The testing would be made available at Northwell Health’s 52 urgent care locations in the New York City area and would be prioritized for symptomatic workers. 

“We remain relentlessly committed to doing everything we possibly can to keep our frontline workers safe,” MTA Chairman and CEO Patrick Foye said. “We will continue working to identify any and all solutions we can deploy to help protect our employees. The region simply cannot function without the essential and heroic workers of this pandemic.”
12:30 p.m. ET, April 15, 2020

People might be most infectious with coronavirus before they show symptoms, study suggests

From CNN Health’s Arman Azad

People might be most infectious with the novel coronavirus before they show symptoms, according to a study published Wednesday.

The research, published in the journal Nature Medicine, adds to a growing body of evidence showing that seemingly-healthy people are spreading the virus.

“We observed the highest viral load in throat swabs at the time of symptom onset, and inferred that infectiousness peaked on or before symptom onset,” the researchers wrote. 

They found that viral shedding – when people may be able to infect others – could begin two to three days before symptoms appeared. The amount of virus given off, though, appeared to decline after people began feeling sick.

Researchers warned that people may be spreading the virus before they show symptoms, public health interventions – such as contact tracing – will need to be adjusted. 

Not only will investigators need to identify those who were exposed to symptomatic people, but they may also need to look retroactively – tracing contacts from when people still felt healthy.

“More inclusive criteria for contact tracing to capture potential transmission events 2 to 3 days before symptom onset should be urgently considered for effective control of the outbreak,” the researchers wrote.

More details: The study did have limitations. Namely, it relied on patients’ memories of when their symptoms first appeared, which could have been fuzzy.

Still, the research is consistent with other findings, which suggest that people who don’t feel sick are in fact contributing to the spread of the virus.

Based on that growing body of evidence, the White House has recommended that healthy people wear face coverings outside to reduce the risk of infecting others.

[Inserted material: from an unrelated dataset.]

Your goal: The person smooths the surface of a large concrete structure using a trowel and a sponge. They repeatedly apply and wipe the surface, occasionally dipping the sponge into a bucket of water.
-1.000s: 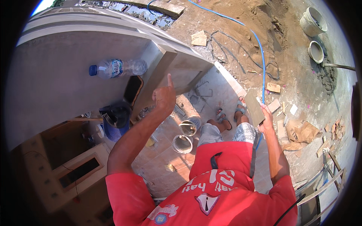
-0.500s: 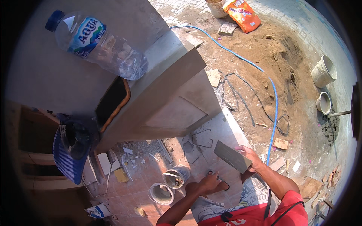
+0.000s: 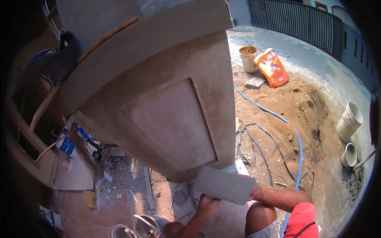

12:39 p.m. ET, April 15, 2020

New York City will invest $170 million to combat food crisis

From CNN's Elizabeth Joseph

New York City Mayor Bill de Blasio holds a bag of produce packed at a food shelf organized by The Campaign Against Hunger in Bed Stuy, Brooklyn, on April 14.
New York City Mayor Bill de Blasio holds a bag of produce packed at a food shelf organized by The Campaign Against Hunger in Bed Stuy, Brooklyn, on April 14. Scott Heins/Getty Images

New York City Mayor Bill de Blasio announced a $170 million initiative to battle food insecurity, an existing problem in the city amplified by economic woes due to the coronavirus pandemic.

“People are literally asking 'where's my next meal coming from?' That's something painful to consider in the greatest city in the world but it's what's happening," he said Wednesday, noting, “somewhere in the neighborhood of a half million New Yorkers have lost their livelihood in just the last few weeks.”

De Blasio added: “We are dealing with an unprecedented challenge in terms of people needing food, so we're going to create an unprecedented response. Today, I'm announcing $170 million initiative to make sure every New Yorker gets what they need and no New Yorker goes hungry."

The mayor mapped out his plan to tackle the city’s food insecurity which includes accounting for 10 million meals in April for people who need them.

12:08 p.m. ET, April 15, 2020

There have been at least 26,069 coronavirus deaths in the US

There are at least 609,995 cases of coronavirus in the US and 26,069 deaths from the disease, according to Johns Hopkins University's tally of cases in the country. 

On Wednesday, Johns Hopkins reported 755 new cases and 36 reported deaths.

The totals include cases from all 50 states, the District of Columbia and other US territories, as well as all repatriated cases.